## What is being asked
Below is a listing. Quote from it, exactly, the lines from the one containing "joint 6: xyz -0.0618" down to the one containing "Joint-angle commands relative", both ends included, and nothing else.
# # #
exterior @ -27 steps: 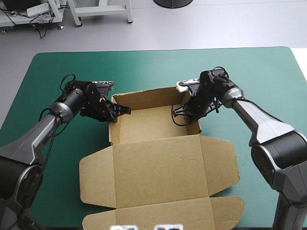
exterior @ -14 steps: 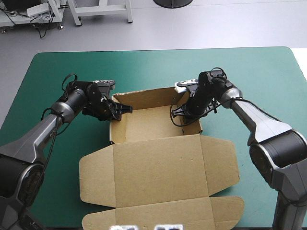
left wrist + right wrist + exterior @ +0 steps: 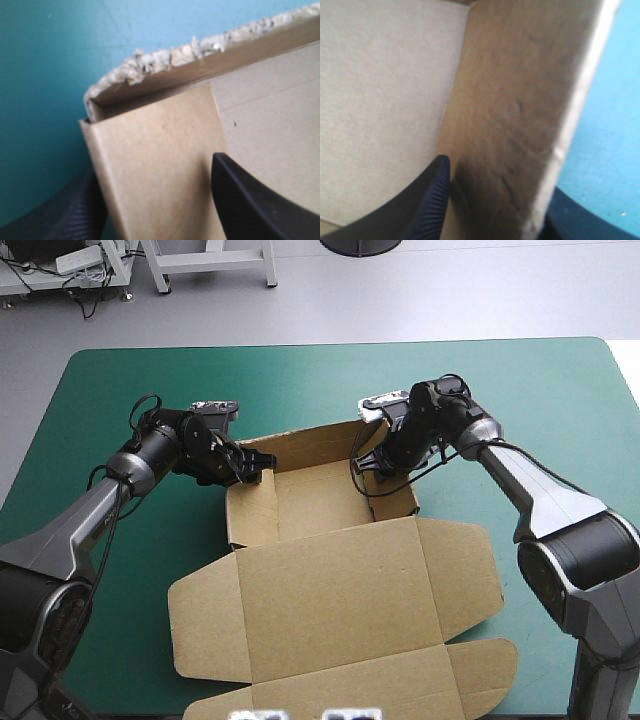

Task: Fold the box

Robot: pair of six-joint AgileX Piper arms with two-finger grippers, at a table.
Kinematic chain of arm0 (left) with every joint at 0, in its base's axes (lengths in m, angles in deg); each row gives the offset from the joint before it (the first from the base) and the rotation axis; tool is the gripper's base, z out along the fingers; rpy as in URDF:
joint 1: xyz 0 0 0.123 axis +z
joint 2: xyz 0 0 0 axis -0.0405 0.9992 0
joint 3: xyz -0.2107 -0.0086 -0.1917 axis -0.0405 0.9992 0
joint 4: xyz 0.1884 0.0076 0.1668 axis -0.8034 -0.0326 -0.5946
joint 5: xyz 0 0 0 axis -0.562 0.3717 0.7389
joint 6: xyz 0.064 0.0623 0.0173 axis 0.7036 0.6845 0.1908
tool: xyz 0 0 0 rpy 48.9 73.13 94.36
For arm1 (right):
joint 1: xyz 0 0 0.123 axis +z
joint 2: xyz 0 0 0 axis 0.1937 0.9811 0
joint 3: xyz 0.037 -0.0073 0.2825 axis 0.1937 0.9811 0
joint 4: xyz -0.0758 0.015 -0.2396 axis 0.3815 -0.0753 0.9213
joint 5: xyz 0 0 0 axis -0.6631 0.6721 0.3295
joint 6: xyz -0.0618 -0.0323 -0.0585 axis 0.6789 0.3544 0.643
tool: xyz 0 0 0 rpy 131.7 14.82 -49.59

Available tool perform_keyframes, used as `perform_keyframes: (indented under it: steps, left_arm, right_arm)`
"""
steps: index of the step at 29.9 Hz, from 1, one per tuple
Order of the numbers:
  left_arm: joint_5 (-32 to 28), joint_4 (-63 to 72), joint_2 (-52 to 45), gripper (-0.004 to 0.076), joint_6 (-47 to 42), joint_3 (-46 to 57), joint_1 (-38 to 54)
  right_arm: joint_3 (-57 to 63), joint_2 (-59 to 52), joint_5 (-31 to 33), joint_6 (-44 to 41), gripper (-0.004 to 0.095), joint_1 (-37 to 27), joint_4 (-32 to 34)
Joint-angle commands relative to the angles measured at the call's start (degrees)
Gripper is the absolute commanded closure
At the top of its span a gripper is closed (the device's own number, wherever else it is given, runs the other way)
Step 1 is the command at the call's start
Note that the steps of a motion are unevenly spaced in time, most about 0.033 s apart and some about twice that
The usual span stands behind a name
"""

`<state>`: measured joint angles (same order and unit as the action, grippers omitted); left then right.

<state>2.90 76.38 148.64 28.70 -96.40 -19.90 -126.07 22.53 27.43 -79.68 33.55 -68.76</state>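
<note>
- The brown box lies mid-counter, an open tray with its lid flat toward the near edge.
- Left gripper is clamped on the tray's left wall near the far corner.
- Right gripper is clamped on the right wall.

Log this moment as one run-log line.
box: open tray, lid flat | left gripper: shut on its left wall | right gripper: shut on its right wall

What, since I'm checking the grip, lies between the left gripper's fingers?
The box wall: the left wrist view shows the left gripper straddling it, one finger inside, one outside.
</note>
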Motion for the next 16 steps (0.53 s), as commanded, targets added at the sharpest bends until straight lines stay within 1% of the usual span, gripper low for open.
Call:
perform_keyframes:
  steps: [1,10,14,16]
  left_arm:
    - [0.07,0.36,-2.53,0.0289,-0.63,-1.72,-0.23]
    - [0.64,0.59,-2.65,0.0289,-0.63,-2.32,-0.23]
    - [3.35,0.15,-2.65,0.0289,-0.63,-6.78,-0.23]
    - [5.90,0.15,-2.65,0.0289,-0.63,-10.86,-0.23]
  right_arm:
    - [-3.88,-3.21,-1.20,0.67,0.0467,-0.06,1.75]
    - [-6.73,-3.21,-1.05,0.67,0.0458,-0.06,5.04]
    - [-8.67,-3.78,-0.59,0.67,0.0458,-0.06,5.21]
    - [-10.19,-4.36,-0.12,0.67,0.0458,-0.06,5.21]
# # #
## Task output
joint 6: xyz -0.0618 -0.0323 -0.0585 axis 0.6789 0.3544 0.643
tool: xyz 0 0 0 rpy 131.7 14.82 -49.59

Available tool perform_keyframes, used as `perform_keyframes: (indented under it: steps, left_arm, right_arm)`
"""
steps: index of the step at 29.9 Hz, from 1, one per tuple
Order of the numbers:
  left_arm: joint_5 (-32 to 28), joint_4 (-63 to 72), joint_2 (-52 to 45), gripper (-0.004 to 0.076), joint_6 (-47 to 42), joint_3 (-46 to 57), joint_1 (-38 to 54)
  right_arm: joint_3 (-57 to 63), joint_2 (-59 to 52), joint_5 (-31 to 33), joint_6 (-44 to 41), gripper (-0.004 to 0.095), joint_1 (-37 to 27), joint_4 (-32 to 34)
Joint-angle commands relative to the angles measured at the call's start (degrees)

No further work remains on the exercise.